0135 - Transferable skills - 2020.05.04

Comic!

Comment:

I do a lot of homebrew RPGs (...like... a lot), and one trick I love to use is to let my players create a mundane backstory, and then have that backstory somehow translate into adventuring proficiency. Oh, your character works at a petting zoo? Great, you get an extra d6 when making any roll related to animals. Your character writes murder mysteries? Great, you get a plus ten to knowledge checks about weapons, poisons, history, and the law. Your character plays a lot of MMOs? Great, you're used to multitasking, you don't take this penalty to doing two things at once. That sort of thing. Caleb is now trying to run that trick backwards - they're very good at picking out dots on a screen and blowing them out of the sky with maximum efficiency, and now they have to find a way to repurpose those instincts and strengths into something beneficial to society.

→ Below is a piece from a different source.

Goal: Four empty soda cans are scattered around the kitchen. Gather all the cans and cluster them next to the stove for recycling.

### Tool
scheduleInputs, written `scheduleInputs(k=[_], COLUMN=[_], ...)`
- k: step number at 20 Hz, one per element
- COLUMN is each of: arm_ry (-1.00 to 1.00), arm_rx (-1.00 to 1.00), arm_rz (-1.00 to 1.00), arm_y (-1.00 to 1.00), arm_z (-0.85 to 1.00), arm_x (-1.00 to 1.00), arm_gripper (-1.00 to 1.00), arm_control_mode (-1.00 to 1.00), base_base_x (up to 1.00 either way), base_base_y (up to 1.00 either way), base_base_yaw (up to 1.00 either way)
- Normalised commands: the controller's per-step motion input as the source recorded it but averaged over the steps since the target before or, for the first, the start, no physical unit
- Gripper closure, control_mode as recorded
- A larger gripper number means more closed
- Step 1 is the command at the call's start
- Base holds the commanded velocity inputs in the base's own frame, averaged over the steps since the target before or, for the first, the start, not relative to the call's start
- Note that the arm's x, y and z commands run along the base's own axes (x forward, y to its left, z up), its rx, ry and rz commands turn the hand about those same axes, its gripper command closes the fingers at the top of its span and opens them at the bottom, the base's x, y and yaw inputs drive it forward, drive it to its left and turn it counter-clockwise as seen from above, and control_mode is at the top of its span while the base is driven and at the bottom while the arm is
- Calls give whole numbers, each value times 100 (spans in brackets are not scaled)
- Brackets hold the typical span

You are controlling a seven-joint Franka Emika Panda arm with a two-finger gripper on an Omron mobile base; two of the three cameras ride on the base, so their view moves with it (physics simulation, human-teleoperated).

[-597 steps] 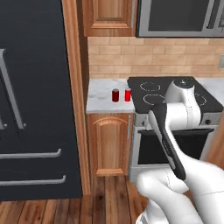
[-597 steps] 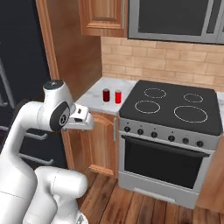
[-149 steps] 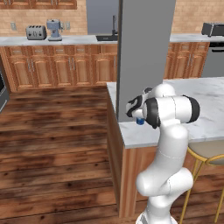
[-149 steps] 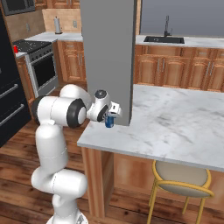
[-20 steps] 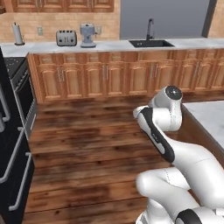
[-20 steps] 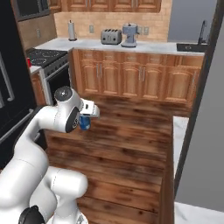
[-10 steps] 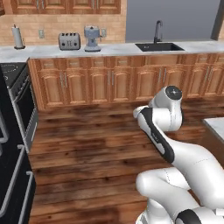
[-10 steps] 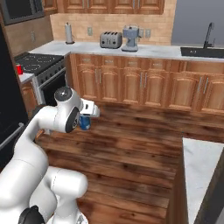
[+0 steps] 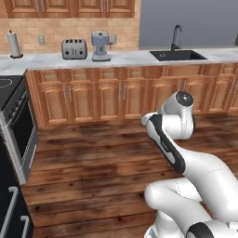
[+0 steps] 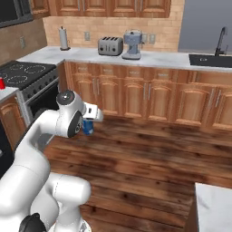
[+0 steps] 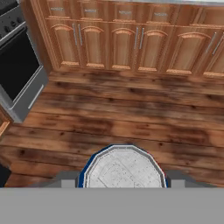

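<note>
The blue soda can (image 11: 122,168) sits upright in the tool (image 11: 122,178), its silver top facing the hand camera at six o'clock in the hand view, with a dark finger tip pressed against each side, so the tool is clamped on the can at a partly closed width. No brand, label or writing can be read on the can or anywhere else in these pictures. The right base view shows the same blue soda can (image 10: 87,127) from the side, carried in the air above the wooden floor (image 10: 149,154) just beyond the arm's white wrist, at about nine o'clock from the picture's middle. In the left base view the arm's bulk covers the tool and can. The stove (image 10: 31,74) stands at ten o'clock in the right base view, its black cooktop marked with white rings, well apart from the carried can; a red soda can (image 10: 2,83) stands on the counter (image 10: 6,94) just beside the stove at the far left edge. The hand view shows the stove's steel oven front (image 11: 19,74) at ten o'clock. Along the back counter (image 9: 121,58) the left base view shows a paper towel roll (image 9: 14,45), toaster (image 9: 74,49), coffee machine (image 9: 100,46) and sink (image 9: 178,55).
</note>
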Motion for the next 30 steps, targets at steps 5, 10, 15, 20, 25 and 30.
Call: scheduleInputs(k=[5,10,15,20,25,30], arm_ry=[0,0,0,0,0,0], arm_rx=[0,0,0,0,0,0], arm_rz=[0,0,0,0,0,0], arm_y=[0,0,0,0,0,0], arm_z=[0,0,0,0,0,0], arm_x=[0,0,0,0,0,0], arm_gripper=[100,100,100,100,100,100], arm_control_mode=[100,100,100,100,100,100], base_base_x=[90,85,76,60,42,29], base_base_y=[19,17,23,31,39,32], base_base_yaw=[0,0,4,11,26,32])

I don't actually have the Forward cast drawn out in any sort of game stats. If I did, I think I'd have to do away with the well-intentioned fiction, present in most games, that everyone's numbers are equal, they just get distributed differently and only increase as you gain experience. Of course, in the real world, we don't all start with the same numbers to put in our stats, and, if I were to enumerate my characters as something like D&D adventurers, Lee certainly would not have the same kind of stats as Caleb, or even Orb.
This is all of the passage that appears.